Example 2. Backspin on a basketball free throw. A free-throw shooter applies backspin so the Magnus force adds a little lift and softens the bounce on the rim, improving the chance the ball drops in. This shows the Magnus effect is exploited deliberately, not just an accident of spin.

Try this

Q1. State three factors that increase the drag acting on a moving athlete. [3 marks]

  • Cue. Higher velocity, larger frontal cross-sectional area, rougher surface (and a less streamlined shape).

Q2. Explain, using the Bernoulli principle, how a discus generates lift. [3 marks]

  • Cue. Air travels faster over the upper surface and slower beneath; faster air has lower pressure, so pressure is lower above and higher below, producing an upward lift force.

Q3. Describe the type of spin a tennis player uses to make the ball dip quickly, and explain why. [2 marks]

  • Cue. Top spin; it produces a downward Magnus force, so the ball drops sooner than it otherwise would.

Exam-style practice questions

Practice questions written in the style of WJEC exam questions on this dot point, with worked answer explainers. The year tag is the paper they imitate, not the source.

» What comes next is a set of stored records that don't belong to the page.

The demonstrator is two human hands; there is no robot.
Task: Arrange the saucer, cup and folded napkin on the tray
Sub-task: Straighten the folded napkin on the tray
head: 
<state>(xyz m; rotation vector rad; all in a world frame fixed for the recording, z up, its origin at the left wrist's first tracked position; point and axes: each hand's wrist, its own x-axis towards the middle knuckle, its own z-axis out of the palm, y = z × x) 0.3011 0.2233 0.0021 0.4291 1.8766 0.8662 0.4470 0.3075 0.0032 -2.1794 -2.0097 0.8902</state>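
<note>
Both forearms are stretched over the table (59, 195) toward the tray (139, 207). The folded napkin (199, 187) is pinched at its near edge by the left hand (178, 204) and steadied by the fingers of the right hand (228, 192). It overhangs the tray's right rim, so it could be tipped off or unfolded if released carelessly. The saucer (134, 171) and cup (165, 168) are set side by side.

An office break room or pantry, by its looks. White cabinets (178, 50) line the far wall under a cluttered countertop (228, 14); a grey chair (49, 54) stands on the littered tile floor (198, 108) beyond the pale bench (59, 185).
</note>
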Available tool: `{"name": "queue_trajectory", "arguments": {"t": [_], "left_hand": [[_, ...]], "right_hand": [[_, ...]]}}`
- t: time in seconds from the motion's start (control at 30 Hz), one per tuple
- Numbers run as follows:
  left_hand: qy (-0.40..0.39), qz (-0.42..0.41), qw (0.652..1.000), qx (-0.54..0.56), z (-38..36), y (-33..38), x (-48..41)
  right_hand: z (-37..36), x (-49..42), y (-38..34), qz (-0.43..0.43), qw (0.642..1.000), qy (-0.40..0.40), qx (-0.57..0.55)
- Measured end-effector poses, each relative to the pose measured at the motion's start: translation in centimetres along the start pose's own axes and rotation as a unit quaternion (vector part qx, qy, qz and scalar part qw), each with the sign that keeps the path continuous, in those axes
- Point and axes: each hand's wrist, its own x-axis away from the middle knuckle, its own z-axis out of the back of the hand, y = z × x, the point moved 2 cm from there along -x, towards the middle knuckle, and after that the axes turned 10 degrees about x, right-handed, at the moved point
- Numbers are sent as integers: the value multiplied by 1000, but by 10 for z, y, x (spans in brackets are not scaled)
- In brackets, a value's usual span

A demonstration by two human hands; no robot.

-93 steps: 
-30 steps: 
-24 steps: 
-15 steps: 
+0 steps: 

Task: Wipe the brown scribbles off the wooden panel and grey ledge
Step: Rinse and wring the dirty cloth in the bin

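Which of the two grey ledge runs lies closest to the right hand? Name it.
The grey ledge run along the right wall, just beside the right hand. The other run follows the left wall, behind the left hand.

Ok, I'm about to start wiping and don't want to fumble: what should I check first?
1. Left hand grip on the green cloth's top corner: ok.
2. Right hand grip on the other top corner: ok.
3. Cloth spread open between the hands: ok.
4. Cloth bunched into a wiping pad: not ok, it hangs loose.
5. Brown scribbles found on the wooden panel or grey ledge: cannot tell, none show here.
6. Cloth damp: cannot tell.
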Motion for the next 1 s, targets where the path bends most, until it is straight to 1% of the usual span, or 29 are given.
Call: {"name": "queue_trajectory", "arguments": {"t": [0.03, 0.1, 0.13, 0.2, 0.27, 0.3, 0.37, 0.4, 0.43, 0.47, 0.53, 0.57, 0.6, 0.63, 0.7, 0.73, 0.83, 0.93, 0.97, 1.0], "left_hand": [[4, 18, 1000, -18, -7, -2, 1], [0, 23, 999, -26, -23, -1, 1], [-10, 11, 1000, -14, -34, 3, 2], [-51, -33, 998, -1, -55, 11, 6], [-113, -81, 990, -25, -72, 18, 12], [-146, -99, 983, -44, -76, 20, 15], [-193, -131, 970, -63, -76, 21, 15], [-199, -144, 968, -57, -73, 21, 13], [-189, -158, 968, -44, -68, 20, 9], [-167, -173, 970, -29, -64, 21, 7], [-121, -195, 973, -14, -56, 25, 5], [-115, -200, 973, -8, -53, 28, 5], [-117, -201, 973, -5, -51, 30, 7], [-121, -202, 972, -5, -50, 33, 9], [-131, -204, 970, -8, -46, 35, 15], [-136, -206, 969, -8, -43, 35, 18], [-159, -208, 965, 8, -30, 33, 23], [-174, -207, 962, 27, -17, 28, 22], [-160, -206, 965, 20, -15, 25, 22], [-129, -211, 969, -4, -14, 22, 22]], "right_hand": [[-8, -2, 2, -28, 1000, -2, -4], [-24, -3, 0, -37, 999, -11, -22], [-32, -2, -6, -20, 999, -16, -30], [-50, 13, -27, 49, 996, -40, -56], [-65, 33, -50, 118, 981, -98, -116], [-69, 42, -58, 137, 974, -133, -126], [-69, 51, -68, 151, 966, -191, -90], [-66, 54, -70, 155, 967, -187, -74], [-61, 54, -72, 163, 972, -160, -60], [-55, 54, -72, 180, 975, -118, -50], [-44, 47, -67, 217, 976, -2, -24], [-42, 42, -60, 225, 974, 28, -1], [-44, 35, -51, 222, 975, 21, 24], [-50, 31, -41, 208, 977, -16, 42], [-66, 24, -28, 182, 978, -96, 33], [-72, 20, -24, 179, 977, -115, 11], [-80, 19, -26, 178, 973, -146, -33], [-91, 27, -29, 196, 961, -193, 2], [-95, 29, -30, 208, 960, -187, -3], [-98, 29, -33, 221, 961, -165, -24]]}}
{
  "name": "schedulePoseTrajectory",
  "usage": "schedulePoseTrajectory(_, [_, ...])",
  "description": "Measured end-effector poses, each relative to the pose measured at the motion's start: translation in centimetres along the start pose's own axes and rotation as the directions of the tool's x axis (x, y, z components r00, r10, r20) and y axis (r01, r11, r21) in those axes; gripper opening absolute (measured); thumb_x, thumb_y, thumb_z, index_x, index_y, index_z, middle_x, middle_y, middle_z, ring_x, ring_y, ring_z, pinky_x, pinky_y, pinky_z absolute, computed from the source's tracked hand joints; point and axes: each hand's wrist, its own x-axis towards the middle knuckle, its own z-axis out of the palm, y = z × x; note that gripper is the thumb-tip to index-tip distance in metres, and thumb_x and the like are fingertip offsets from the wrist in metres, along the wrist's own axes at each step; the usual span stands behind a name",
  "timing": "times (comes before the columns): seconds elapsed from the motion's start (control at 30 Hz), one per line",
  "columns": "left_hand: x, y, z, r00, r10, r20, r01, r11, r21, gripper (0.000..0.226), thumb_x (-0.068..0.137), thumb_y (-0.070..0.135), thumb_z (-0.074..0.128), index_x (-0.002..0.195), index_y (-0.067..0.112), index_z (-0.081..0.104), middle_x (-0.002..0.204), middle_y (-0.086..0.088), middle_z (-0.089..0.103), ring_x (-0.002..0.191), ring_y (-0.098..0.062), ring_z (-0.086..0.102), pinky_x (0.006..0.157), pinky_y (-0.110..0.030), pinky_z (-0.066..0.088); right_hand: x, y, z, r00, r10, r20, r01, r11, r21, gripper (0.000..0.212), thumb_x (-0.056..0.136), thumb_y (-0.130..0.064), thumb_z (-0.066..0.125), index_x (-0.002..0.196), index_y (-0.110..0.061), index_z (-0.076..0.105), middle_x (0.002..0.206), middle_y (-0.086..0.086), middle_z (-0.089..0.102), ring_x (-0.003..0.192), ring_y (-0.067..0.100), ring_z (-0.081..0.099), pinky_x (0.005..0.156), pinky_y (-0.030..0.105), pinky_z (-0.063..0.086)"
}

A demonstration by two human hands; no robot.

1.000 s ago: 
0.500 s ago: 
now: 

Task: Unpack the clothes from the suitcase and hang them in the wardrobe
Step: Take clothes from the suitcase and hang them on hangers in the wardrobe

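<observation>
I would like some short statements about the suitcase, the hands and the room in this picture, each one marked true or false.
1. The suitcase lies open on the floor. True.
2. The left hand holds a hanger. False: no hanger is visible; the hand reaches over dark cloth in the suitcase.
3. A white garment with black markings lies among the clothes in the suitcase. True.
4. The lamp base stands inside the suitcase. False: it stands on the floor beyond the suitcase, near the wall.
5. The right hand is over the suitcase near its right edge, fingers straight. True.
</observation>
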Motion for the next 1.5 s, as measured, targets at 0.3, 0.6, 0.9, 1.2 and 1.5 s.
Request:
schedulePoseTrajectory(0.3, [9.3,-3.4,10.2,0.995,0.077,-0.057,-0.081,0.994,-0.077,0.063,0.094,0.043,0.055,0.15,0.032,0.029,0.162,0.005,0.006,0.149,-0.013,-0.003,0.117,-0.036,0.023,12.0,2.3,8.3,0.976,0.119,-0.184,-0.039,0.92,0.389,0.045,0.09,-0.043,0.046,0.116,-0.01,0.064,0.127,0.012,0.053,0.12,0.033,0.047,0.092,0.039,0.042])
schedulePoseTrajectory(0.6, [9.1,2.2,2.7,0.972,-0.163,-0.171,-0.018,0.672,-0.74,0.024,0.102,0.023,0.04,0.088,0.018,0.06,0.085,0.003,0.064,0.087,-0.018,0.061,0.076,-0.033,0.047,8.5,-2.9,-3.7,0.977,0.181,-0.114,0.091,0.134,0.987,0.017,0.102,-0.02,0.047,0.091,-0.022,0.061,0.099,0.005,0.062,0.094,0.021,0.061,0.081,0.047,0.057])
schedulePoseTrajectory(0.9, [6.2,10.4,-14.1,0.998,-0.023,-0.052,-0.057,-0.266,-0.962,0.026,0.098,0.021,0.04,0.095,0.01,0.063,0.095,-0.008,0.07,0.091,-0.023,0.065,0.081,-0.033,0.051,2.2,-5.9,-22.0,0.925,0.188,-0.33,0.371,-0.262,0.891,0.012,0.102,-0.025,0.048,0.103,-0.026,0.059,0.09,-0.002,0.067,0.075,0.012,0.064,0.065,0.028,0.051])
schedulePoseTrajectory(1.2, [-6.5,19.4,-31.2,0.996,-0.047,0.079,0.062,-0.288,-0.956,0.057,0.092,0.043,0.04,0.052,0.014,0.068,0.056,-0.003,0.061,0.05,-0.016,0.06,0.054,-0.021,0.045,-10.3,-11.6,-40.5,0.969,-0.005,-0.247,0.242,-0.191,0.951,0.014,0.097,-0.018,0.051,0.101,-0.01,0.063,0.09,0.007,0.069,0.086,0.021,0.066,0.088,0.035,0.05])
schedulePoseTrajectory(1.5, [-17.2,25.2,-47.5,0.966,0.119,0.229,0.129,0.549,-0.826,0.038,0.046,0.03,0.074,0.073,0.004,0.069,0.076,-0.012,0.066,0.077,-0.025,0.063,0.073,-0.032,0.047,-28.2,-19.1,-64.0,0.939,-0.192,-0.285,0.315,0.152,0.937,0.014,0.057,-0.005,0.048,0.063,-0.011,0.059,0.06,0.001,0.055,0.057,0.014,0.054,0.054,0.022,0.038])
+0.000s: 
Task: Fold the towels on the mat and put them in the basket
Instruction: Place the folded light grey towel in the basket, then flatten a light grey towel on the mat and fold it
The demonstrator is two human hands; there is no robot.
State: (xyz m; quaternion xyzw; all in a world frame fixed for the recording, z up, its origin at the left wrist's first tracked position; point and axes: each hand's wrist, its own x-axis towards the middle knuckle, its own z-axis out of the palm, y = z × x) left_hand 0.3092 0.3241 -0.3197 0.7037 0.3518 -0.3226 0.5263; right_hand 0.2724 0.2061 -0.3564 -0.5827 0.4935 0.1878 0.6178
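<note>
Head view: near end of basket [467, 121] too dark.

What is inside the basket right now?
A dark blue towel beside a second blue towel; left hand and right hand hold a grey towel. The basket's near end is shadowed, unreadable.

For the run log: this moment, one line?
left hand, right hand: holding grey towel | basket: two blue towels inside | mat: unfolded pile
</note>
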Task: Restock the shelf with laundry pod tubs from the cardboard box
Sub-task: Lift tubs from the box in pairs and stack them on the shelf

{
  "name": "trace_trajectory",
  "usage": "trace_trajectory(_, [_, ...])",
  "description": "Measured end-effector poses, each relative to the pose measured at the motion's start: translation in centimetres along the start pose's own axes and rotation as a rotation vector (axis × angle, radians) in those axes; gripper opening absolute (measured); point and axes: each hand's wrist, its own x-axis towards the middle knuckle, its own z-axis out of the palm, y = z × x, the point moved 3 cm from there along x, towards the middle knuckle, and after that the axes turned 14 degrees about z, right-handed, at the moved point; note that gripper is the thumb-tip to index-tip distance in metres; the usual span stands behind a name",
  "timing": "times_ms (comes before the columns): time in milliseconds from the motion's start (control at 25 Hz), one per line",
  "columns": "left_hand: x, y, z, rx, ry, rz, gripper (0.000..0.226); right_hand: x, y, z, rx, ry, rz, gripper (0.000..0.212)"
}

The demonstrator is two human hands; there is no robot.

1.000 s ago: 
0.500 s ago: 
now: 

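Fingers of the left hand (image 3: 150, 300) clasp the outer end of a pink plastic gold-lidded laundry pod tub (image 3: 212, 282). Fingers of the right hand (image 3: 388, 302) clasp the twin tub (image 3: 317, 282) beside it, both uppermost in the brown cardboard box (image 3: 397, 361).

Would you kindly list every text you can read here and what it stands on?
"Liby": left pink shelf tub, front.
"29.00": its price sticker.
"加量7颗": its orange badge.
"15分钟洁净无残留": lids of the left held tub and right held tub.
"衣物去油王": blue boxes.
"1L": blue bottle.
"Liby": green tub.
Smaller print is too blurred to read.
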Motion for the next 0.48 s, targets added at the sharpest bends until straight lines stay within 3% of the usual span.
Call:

WJEC 20194 marksDescribe two ways a cyclist can reduce the air resistance (drag) acting on them, and explain how each works.
Show worked answer →

Air resistance (drag) increases with the frontal cross-sectional area, the velocity, the surface smoothness and the streamlining of the shape.

Adopting a crouched, tucked riding position reduces the frontal cross-sectional area presented to the air, so less air is pushed aside and drag falls.

Wearing smooth, tight-fitting clothing and a streamlined helmet reduces surface roughness and smooths the airflow, reducing drag.

Other valid points include a streamlined bike frame and shaving body hair to smooth the surface.

Markers reward two genuine drag-reducing strategies, each linked to a factor (frontal area, surface smoothness or streamlining) and the reduction in drag.

WJEC 20216 marksExplain how the Magnus effect causes a football to swerve when struck with side spin, and how a player uses it.
Show worked answer →

When a ball is struck off-centre it spins. The spin drags a thin layer of air around with it (the boundary layer).

On one side of the ball the surface moves in the same direction as the oncoming air, so the air speeds up and pressure falls there (a Bernoulli effect). On the other side the surface moves against the airflow, so the air slows and pressure rises.

This pressure difference creates a net sideways force, the Magnus force, from the high-pressure side to the low-pressure side, which curves the ball's flight towards the low-pressure side.

A player applies side spin (for example, striking across the ball) to bend a free kick around a defensive wall, or top spin to make the ball dip.

Markers reward the spin dragging a boundary layer of air, faster air and lower pressure on one side, the resulting pressure difference and sideways Magnus force, and a sporting application such as a bending free kick.